Blockchain as a Service: An Autonomous, Privacy Preserving, Decentralized Architecture for Deep Learning Summary

https://arxiv.org/pdf/1807.02515v1.pdf

In today’s world of online marketing and globalized technology, many companies such as Netflix continue to use traditional software connectors and shared data storage systems in order to help serve their customers in the long run.

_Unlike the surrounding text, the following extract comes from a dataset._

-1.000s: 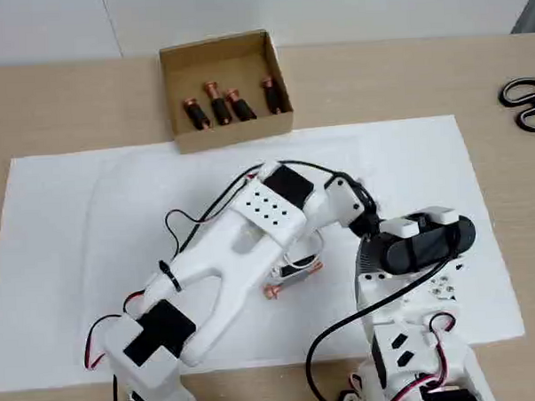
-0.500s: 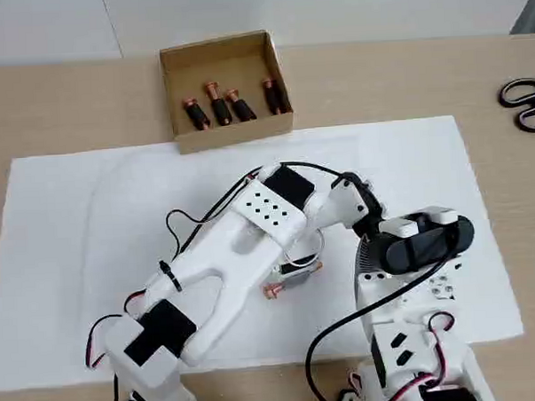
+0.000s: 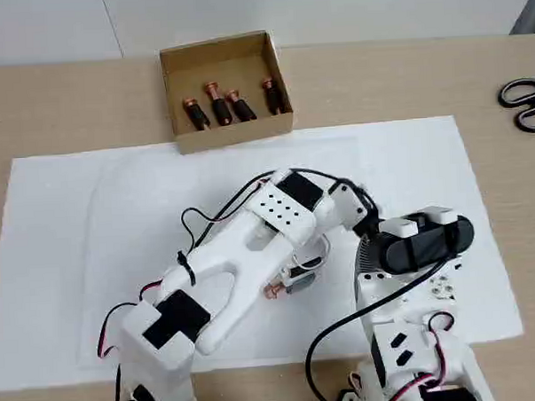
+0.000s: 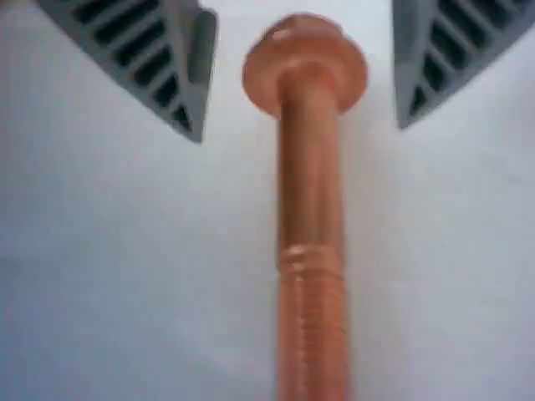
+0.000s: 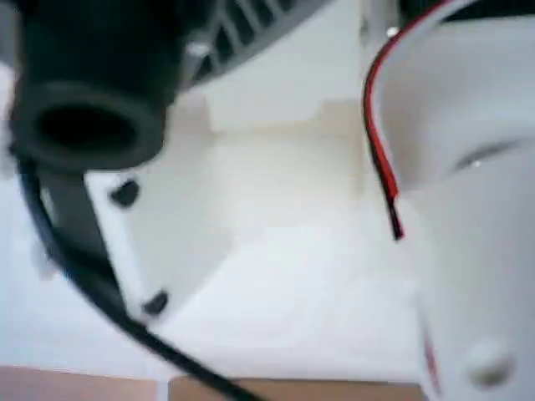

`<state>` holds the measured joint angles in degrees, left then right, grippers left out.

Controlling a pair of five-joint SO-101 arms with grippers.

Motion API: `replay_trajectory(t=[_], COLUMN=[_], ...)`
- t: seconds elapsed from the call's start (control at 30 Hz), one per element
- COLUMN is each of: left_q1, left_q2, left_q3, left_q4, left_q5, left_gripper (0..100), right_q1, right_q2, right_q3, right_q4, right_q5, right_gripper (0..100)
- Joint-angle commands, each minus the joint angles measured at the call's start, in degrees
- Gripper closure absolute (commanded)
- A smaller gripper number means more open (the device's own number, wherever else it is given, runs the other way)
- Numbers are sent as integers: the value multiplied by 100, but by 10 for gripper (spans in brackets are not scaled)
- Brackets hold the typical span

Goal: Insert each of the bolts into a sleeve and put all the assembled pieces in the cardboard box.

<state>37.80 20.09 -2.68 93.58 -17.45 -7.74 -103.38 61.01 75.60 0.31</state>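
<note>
Paper (image 3: pixel 90 208) covers the tan table (image 3: pixel 68 103), cardboard box (image 3: pixel 234 135) at its edge.

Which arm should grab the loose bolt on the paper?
Likely left. The left gripper has open jaws flanking the bolt on the paper; the right arm holds a sleeve.

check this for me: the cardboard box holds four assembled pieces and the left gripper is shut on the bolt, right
Not quite. The left gripper is open: in the left wrist view its fingers stand either side of the bolt without touching it. The cardboard box does hold four assembled pieces.
</note>
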Motion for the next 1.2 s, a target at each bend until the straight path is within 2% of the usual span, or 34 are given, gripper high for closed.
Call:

While the intentions of these companies for using such methods may seem pretty innocuous, the problems with these methods are that because they are expensive and time-consuming, many consumers distrust some of these companies for collecting their data. As such, companies such as Netflix cannot provide to their clients the services that they deserve.

In response to this issue, a group of four scientists: Drs. Gihan J. Mendis, Moein Sabounchi, Jin Wei, and Rigoberto Roche, decided to team up and create a decentralized data collection system that utilizes Etherium blockchain technology(i.e. Smart contracts) and deep learning methods(i.e. deep convolutional neural networks or DCNNs). This way, companies can still collect valid data from their clients and ensure that their privacy will not fall into the wrong hands, so to speak.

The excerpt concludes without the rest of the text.